A and B are merges from other branches which have not yet been merged to master. C contains the relevant changes to this feature branch.

C is dependent on A and B. A just got changed dramatically. However, these changes do not effect the parts of the code C depends on. I would like to replace the merge from A with a merge from the new A.

In this case, the new changes are based on top of A's old head. But I'd like to know how to do this in the case that new commits are not children of old ones.

Said another way, I constructed the branch by:

  • Checking out master
  • Merging A
  • Merging B
  • Making changes and committing them as C.

I could create the branch I want now by doing exactly those things again (with the updated A), but I'd like to be able to just replace the A merge without reconstructing the branch.

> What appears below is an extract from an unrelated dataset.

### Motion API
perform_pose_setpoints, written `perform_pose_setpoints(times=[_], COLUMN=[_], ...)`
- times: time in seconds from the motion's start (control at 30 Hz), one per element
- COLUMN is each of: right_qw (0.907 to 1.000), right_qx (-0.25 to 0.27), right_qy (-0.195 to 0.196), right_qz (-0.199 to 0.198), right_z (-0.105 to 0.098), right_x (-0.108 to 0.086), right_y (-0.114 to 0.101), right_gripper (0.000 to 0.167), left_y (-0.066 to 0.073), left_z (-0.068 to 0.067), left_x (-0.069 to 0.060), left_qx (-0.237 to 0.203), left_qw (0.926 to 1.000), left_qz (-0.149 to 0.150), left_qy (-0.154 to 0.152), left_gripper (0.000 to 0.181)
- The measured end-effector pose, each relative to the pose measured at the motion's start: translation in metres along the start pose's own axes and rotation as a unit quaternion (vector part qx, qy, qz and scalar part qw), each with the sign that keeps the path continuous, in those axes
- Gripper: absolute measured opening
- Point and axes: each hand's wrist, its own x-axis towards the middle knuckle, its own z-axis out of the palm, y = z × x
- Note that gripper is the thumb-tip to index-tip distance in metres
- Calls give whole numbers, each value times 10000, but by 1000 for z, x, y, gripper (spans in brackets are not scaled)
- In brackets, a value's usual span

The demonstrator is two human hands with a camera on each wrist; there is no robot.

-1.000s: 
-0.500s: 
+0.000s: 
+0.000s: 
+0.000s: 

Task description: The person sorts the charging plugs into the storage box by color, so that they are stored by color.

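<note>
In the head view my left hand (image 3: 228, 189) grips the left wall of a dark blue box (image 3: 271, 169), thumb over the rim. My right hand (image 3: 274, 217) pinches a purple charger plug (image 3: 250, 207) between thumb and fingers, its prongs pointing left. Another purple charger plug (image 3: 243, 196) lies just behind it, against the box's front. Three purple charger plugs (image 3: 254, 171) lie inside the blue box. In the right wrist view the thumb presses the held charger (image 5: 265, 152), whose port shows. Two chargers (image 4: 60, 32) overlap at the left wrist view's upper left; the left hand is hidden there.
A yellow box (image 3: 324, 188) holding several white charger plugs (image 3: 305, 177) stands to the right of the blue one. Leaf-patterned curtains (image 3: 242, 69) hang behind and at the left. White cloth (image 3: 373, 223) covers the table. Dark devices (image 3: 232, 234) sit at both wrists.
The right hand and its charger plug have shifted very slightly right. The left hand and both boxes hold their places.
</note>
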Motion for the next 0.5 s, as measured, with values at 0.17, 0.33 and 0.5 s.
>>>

CodePudding user response:

You could play a trick to try to avoid having to redo all the merges you have done (including A) but you will be rewriting history, there's no way to avoid it.

git checkout -b hack A # create a _hack_ branch where we will first get the _real_ contents of the new A, B and C
git merge new-A # merge "the new A" into hack
git merge B # merge B
git merge C # merge C
# this branch now has 3 commits that have _the contents_ of the _new_ A, B and C.... it's time to hack history to get this in
git commit-tree -p A~ -p the-new-A -m "The comment for the new A" hack~2^{tree} # create a replacement commit for A
# last command will print an ID, and we will use it in the next command
git commit-tree -p commit-id-from-previous-command -p B^2 -m "Comment for B" hack~^{tree} # create a replacement commit for B
# will print a commit id, will use it in next command
git commit-tree -p commit-id-from-previous-command -p C^2 -m "Comment for B" hack^{tree} # create a replacement commit for C
# again, we get a commit ID which should be the branch like what you wanted.

Do a git checkout, check the contents and also check its history (git log, gitk).... if you like it, then git branch -f master the-commit-id # or no commit ID if you did a checkout of it git checkout master

Of course, you have rewritten history which means that it has consequences so use with care.